Это мое - стр. 12
Я отчетливо запомнил один эпизод. Холодные, пронизываемые ледяным ветром сумерки, когда все вокруг синеет и скоро погрузится в темноту. Неизвестная железнодорожная станция в тылу – сорок рядов рельсов, забитых составами. На одном из путей стоял эшелон с эвакуированными, внутри теплушек было темно, тепло, даже уютно. Вдруг сквозь вой ветра откуда-то донесся срывающийся голос почти безумной женщины. Голос приближался, и стало слышно: “Август! Август!” Замерзшими руками женщина стучала в вагоны и плакала: “У вас нет Августа?” Наконец она добежала до нашего вагона и снова закричала: “Август! Август! У вас нет Августа?” Какой-то работяга с Кировского завода бросил ей: “А сейчас декабрь”. И заржал. Женщина на мгновение замерла на пронизывающем ветру, а потом побежала дальше.
Мы ехали долго, мучительно. Однажды, когда поезд в очередной раз остановился, мы вышли на улицу, и из других вагонов тоже вышли люди.
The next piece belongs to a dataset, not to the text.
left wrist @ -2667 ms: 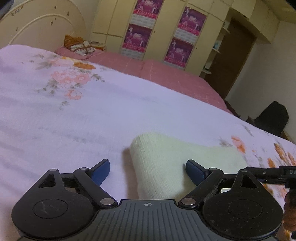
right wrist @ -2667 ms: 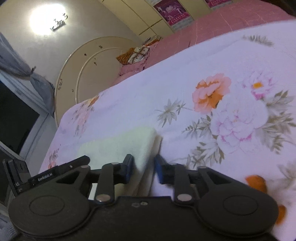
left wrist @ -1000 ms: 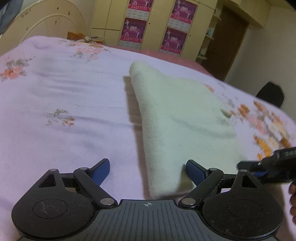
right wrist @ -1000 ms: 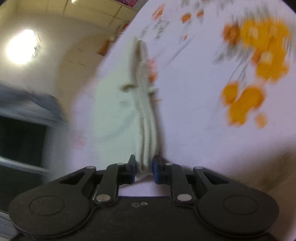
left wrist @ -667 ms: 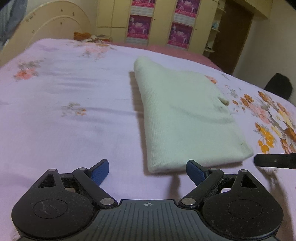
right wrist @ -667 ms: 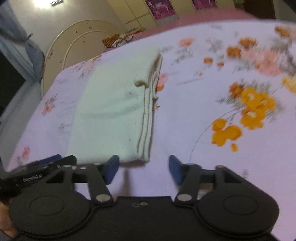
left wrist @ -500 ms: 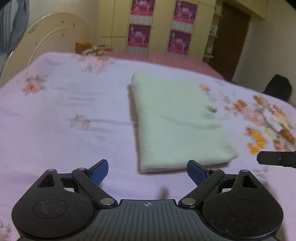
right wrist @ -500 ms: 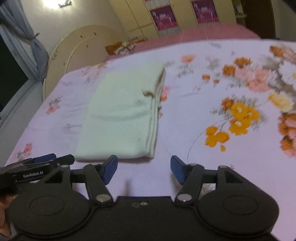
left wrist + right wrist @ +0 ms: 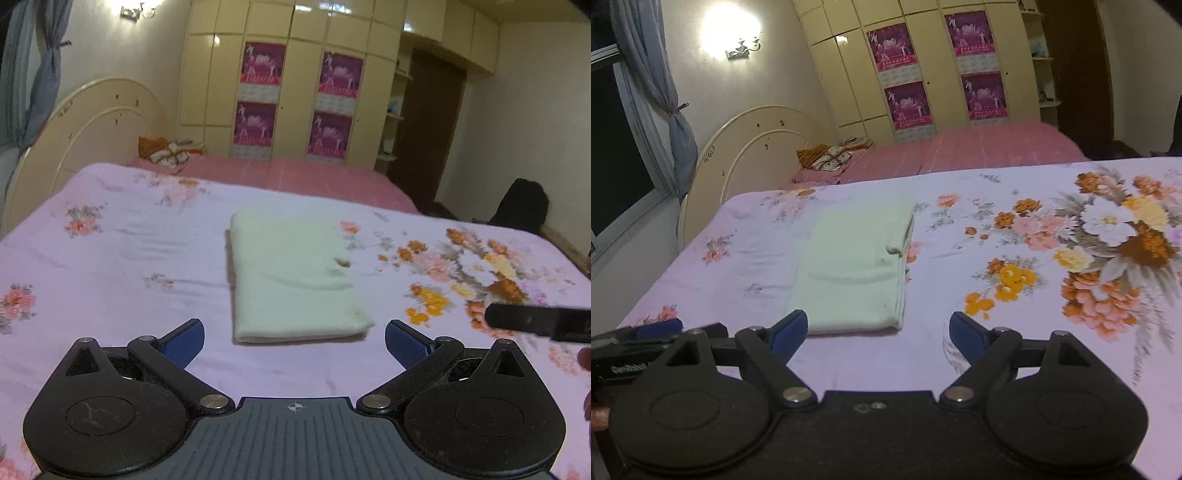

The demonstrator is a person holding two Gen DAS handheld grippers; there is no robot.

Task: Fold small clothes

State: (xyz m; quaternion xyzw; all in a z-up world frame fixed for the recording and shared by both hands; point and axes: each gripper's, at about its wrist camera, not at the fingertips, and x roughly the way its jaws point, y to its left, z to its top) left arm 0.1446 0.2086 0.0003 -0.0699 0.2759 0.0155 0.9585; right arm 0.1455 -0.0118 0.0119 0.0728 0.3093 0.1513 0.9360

А ведь никто не знал, сколько поезд будет стоять – может, полсуток. Рядом какая-то деревня, на сером снегу чернели избы. Были сумерки – кажется, на протяжении всего пути были сумерки. Мы что-то схватили из того, что было, и побежали менять на картошку. Обменяли, назад прибежали, а поезда нет, ушел. Что делать? Побежали за ним по шпалам. Мы рассчитывали, что в поезде хватятся и остановят. Вокруг практически тундра. Россия ведь голая страна. Это только разговоры про березки. Ни черта не растет вокруг. Мы замерзшие, голодные, не знаем, найдем ли. В поезде осталось все – документы, вещи. И с нами бежит какой-то мальчонка маленький, меньше меня. Его, видимо, с нами отпустили. Он все время плачет, ноет: “Я не могу идти, я не могу бежать, я писать хочу”. Он канючит не потому, что капризный, а потому что маленький испуганный ребенок, который на самом деле устал и не может больше бежать. Я помню, как мама взяла его на руки, ей было безумно тяжело. А все бабы вокруг, сами со своими детьми, уговаривают: “Да брось ты его. Да мы сдохнем из-за него”. До сих пор помню это “брось его”. Мы его, конечно, не бросили. И часа через два добежали. Только погрузились, как поезд опять пошел.
Я совершенно не помню, что мы ели эти четверо суток, выдавали ли нам какой-то паек или нет. Очевидно, выдавали что-то типа хлеба, иначе мы бы не выжили.
А потом мы приехали в Свердловск.
Вереи
В Свердловске все было серо, нище и голодно. Кажется, там всегда так жили, никогда не было иначе. Мне показалось, что с войной там ничего не изменилось – как было, так и осталось. Это можно было понять по каким-то косвенным деталям. Например, та часть Свердловска, в которой мы жили потом, после возвращения, – маленькие деревянные домики. Это была важная часть города, там располагался так называемый ВИЗ – Верх-Исетский металлургический завод. Очень старый завод, еще дореволюционный, демидовских времен. Он занимал гигантскую территорию на каких-то прудах. А вокруг раскинулась деревянная часть города, очень большая, вероятно, она занимала четверть городской площади, а ведь там был еще и гигантский Уралмаш. У каждого домика был свой огородик, и не потому, что война, а потому, что они всегда жили огородиками.